## Exercise prompt:
Report every line of the data where the string "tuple" appears.

-- Source data follows --

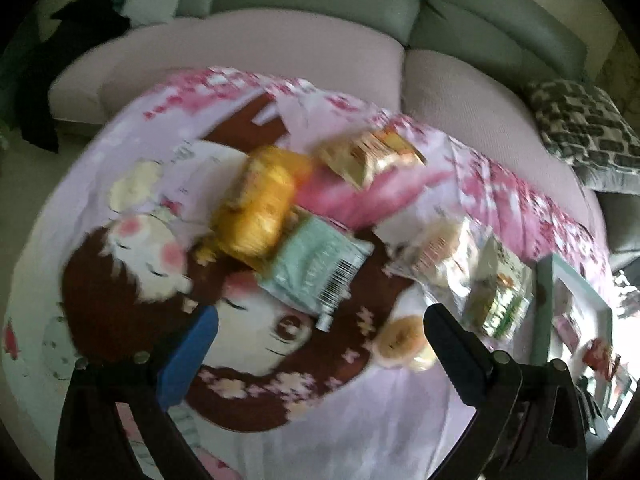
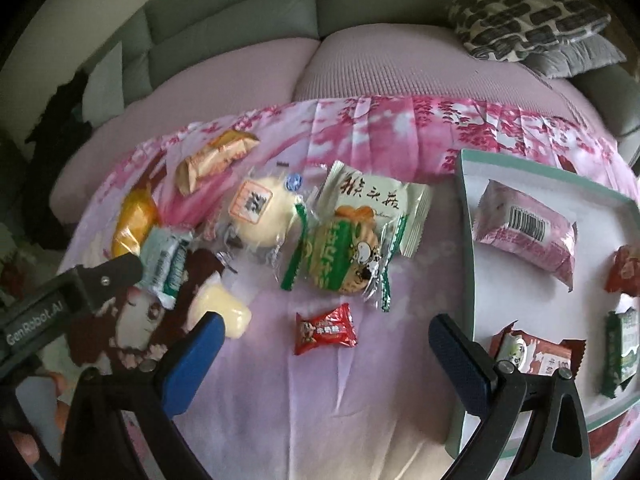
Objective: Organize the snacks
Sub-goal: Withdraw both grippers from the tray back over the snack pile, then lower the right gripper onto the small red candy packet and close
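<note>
Snacks lie scattered on a pink cartoon-print cloth [image 2: 280, 400]. My right gripper [image 2: 324, 344] is open, low over the cloth, and a small red candy [image 2: 326, 328] lies just ahead between its fingers. Right of it sits a white tray with a teal rim [image 2: 466, 240], holding a pink packet [image 2: 528, 232], a brown packet [image 2: 532, 356], a green bar [image 2: 620, 344] and a red wrapper [image 2: 624, 272]. My left gripper [image 1: 320, 332] is open and empty, with a mint-green packet [image 1: 316, 264] just beyond its tips. One left finger [image 2: 116, 272] shows beside that packet [image 2: 164, 264].
The loose pile holds a yellow packet [image 2: 134, 220], a tan packet [image 2: 216, 160], a clear-wrapped bun [image 2: 260, 208], a green cookie pack [image 2: 344, 256] and a small yellow cake [image 2: 224, 308]. Behind the cloth is a sofa [image 2: 240, 80] with a patterned cushion [image 2: 520, 16].
</note>
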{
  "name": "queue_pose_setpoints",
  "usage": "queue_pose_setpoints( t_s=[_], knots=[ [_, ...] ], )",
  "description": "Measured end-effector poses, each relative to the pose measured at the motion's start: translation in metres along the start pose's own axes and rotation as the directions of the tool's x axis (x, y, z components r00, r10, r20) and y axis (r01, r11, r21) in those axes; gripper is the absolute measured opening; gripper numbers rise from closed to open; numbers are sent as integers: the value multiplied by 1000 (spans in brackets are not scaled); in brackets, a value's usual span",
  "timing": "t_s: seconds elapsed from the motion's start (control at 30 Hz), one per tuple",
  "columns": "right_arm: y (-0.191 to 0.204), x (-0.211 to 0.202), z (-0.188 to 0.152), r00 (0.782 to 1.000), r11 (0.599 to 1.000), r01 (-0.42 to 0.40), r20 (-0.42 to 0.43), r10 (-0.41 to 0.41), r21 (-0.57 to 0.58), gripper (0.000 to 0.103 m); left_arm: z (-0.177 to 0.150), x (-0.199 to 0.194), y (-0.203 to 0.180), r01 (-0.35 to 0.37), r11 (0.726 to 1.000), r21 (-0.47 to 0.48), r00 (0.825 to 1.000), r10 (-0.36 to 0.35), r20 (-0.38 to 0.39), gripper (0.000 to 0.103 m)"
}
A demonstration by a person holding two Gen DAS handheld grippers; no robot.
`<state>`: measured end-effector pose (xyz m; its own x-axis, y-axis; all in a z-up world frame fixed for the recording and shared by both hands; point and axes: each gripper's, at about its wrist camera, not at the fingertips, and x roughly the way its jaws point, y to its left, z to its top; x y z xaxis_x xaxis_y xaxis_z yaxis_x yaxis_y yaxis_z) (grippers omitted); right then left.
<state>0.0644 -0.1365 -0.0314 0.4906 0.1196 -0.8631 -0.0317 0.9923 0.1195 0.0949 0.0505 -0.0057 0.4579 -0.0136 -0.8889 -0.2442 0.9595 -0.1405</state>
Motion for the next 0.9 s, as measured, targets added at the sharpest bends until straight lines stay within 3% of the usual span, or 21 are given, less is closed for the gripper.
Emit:
queue_pose_setpoints(
  t_s=[0.13, 0.57, 0.8, 0.9],
  knots=[
    [0, 7, -2, 1000, 1000, -18, -25, 18, -2, 88, -4, 10, -11, 36, 999, 22, 998, -35, -48, 84],
    [-9, 33, -7, 996, 1000, -19, -86, 20, 11, 71, -13, 31, -39, 126, 990, 61, 983, -116, -143, 63],
    [-8, 31, -6, 996, 1000, -20, -84, 20, 4, 43, -18, 40, -50, 173, 982, 70, 971, -159, -176, 51],
    [-7, 30, -6, 996, 1000, -23, -84, 22, -4, 37, -18, 46, -52, 160, 984, 77, 971, -143, -190, 47]
  ],
)
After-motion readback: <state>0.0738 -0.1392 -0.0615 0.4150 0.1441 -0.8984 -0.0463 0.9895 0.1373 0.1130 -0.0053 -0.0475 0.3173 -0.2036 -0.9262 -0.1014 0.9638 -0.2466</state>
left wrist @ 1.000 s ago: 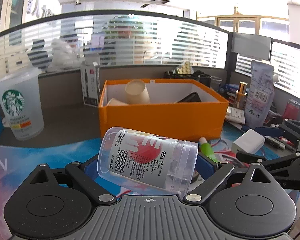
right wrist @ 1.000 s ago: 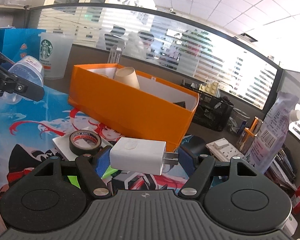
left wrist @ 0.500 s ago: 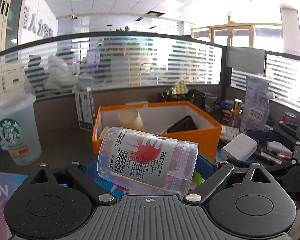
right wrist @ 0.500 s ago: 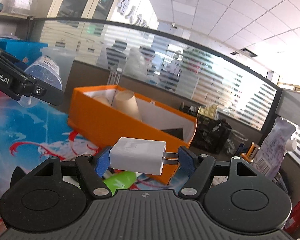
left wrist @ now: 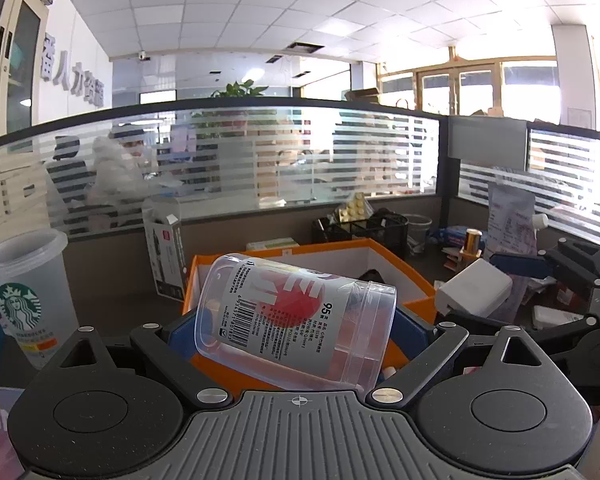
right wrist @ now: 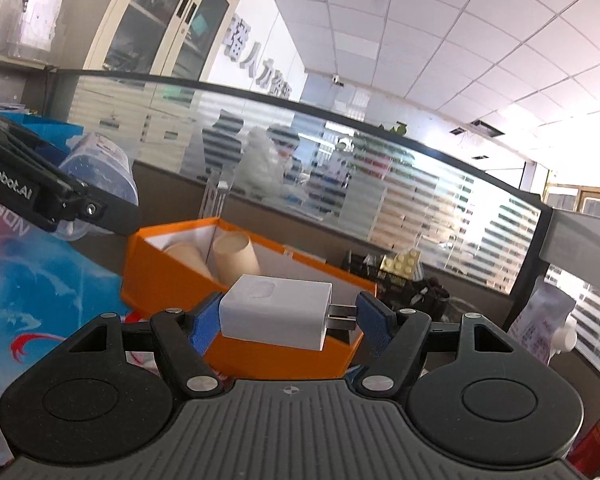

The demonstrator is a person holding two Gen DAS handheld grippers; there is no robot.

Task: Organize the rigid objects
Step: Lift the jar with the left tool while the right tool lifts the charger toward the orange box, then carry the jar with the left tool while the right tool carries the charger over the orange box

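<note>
The clear plastic jar with a red-and-white printed label (left wrist: 296, 320) lies tilted on its side between the blue pads of the left gripper (left wrist: 296, 334), which clamps it at both ends, and it hangs in front of the open orange cardboard box with a white lining (left wrist: 416, 280). To its right, the right gripper (right wrist: 286, 316) holds a white rectangular wall charger (right wrist: 276, 316) lengthwise, one pad on its flat end and the other on its metal prongs, also short of the box. Inside the box already sit two tan paper cups (right wrist: 236, 258) and some dark object I cannot make out, so I judge the sorting partly done, with these two pieces yet to go in and desk clutter likely left after them. The jar's label carries a barcode and "95"; the frosted tumbler (left wrist: 28, 300) at the left shows the green Starbucks siren; the left gripper's arm reads "Robot.AI".
</note>
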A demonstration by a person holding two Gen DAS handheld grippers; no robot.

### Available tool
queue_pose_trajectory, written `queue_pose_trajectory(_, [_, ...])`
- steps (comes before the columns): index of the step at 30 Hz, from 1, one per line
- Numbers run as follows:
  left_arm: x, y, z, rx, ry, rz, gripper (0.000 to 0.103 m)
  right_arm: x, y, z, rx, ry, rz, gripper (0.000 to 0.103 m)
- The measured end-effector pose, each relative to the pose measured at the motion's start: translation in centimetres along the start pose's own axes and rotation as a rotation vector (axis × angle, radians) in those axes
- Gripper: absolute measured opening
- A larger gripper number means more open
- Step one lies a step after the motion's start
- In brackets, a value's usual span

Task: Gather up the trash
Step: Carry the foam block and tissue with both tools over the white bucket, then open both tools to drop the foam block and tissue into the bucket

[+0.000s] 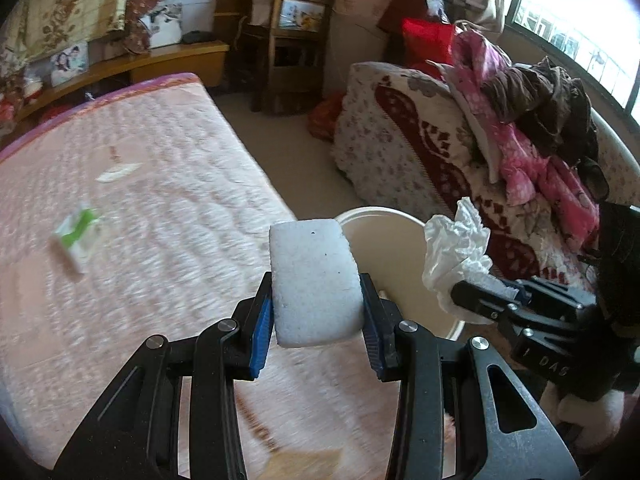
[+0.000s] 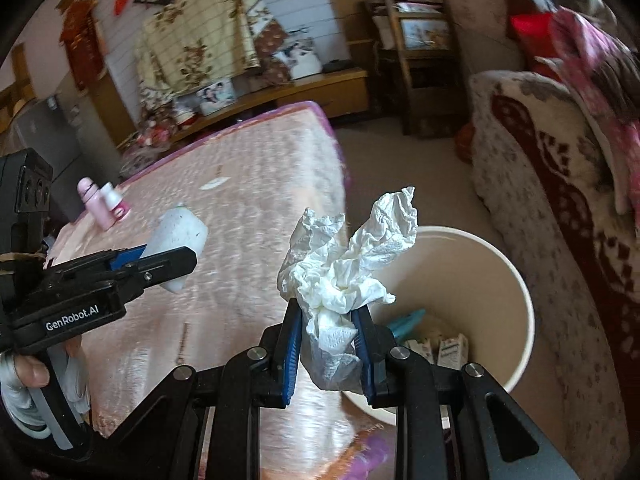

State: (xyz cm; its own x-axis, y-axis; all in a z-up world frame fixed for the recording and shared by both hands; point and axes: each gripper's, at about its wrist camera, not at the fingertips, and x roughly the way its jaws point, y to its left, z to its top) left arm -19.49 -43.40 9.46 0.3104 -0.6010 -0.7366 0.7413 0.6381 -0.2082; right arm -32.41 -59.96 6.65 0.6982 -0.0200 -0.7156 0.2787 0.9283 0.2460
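The right gripper [image 2: 326,344] pinches the tissue [image 2: 344,276] nearest the bin [image 2: 516,280] — the left gripper [image 1: 316,312], clamping foam [image 1: 314,284], trails bedside.

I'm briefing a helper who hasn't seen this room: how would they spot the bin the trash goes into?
Start at the pink bed and go to its near corner, where the floor runs between it and the flowered sofa. The bin stands there, just beyond the crumpled tissue in the right gripper. It is the only round, cream, open-topped tub.
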Motion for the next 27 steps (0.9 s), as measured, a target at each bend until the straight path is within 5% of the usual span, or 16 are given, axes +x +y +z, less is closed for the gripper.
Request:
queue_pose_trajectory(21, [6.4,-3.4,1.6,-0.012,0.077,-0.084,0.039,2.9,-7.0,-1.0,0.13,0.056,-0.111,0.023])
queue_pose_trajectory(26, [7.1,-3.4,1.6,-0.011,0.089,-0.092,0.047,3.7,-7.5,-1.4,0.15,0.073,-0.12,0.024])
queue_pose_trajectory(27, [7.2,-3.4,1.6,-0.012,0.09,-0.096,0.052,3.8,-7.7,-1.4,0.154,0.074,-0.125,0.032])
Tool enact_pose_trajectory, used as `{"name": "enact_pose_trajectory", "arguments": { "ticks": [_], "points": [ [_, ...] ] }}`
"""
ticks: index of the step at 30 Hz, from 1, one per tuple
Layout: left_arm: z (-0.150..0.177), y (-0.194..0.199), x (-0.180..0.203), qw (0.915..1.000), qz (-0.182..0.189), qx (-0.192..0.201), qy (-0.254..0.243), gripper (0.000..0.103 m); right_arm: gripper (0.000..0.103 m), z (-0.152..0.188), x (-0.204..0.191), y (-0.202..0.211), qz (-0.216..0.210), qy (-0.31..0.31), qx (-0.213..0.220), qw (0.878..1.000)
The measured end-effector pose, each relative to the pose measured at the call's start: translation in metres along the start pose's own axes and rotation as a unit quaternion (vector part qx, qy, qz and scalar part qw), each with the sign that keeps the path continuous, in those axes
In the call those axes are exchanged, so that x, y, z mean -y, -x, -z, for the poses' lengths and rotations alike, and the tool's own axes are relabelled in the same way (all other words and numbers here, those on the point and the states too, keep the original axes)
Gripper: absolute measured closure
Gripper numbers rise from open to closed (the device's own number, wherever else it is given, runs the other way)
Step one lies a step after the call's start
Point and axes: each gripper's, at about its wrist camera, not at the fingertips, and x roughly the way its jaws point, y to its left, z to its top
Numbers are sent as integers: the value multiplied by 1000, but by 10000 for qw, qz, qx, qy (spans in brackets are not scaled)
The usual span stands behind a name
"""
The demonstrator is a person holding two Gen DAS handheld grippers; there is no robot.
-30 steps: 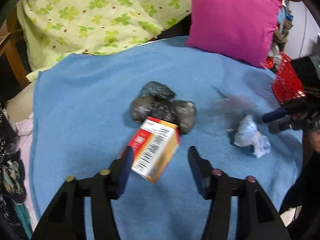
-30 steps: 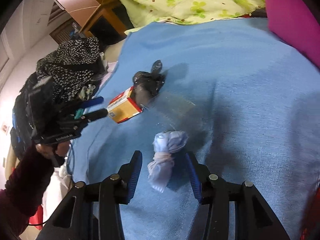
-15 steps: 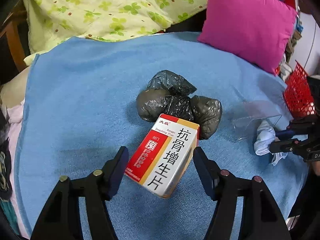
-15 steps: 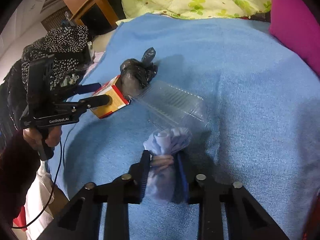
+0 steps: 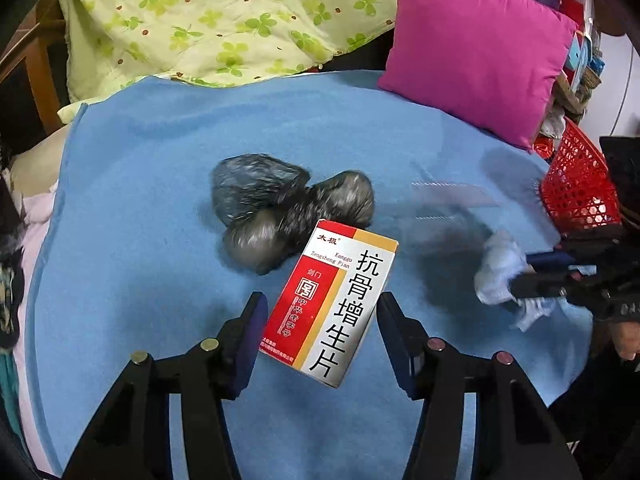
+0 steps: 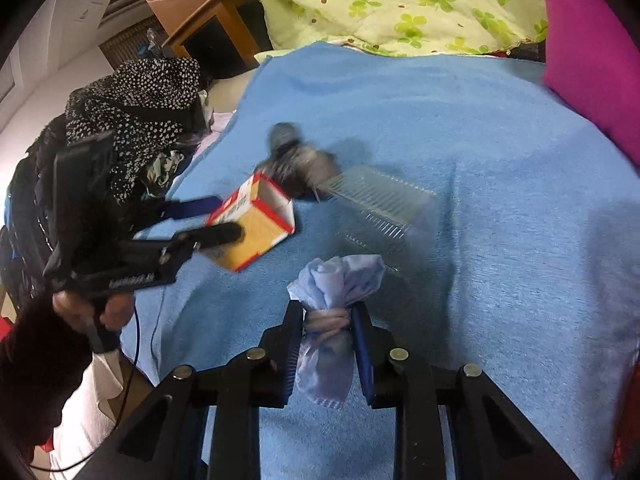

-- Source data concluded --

## Your solution:
  "timing": "t_s: seconds elapsed from the motion's start (control at 30 Hz), one per tuple",
ticks: index of the step at 30 Hz, from 1, one per tuple

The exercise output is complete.